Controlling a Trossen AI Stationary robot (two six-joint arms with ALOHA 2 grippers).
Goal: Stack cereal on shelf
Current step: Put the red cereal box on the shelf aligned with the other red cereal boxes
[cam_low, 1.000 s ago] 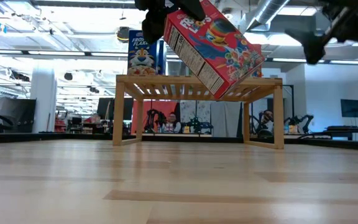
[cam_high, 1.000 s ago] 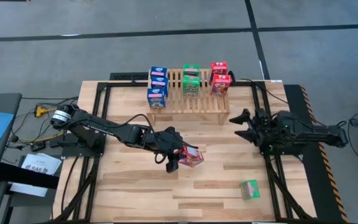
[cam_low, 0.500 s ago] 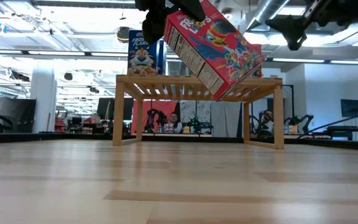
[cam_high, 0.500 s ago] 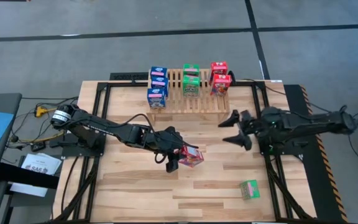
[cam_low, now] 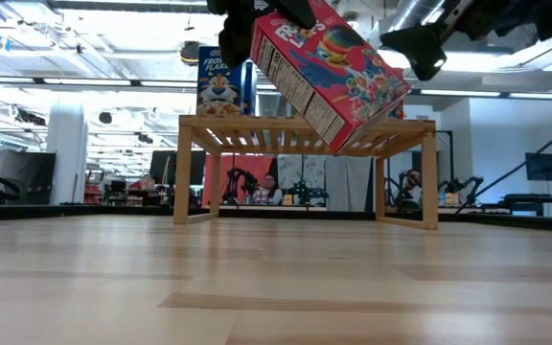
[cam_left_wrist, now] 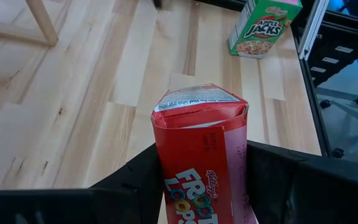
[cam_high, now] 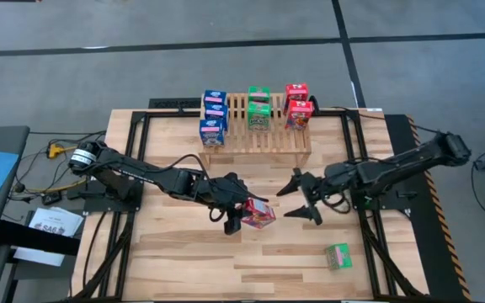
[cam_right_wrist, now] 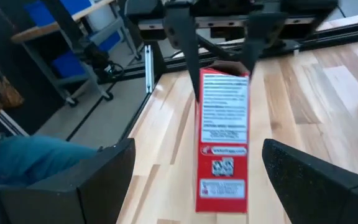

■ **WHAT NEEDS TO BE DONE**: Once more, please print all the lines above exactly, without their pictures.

■ **WRITTEN ANSWER**:
Controlling a Trossen AI Stationary robot (two six-joint arms with ALOHA 2 grippers).
Goal: Stack cereal on shelf
Current step: Put the red cereal box on the shelf aligned with the other red cereal boxes
[cam_low, 1.000 s ago] 
[cam_high, 1.000 s ago] 
[cam_low, 0.500 s ago] 
[cam_high, 0.500 s ago] 
[cam_low, now] 
[cam_left_wrist, now] 
[cam_high, now] 
[cam_right_wrist, now] 

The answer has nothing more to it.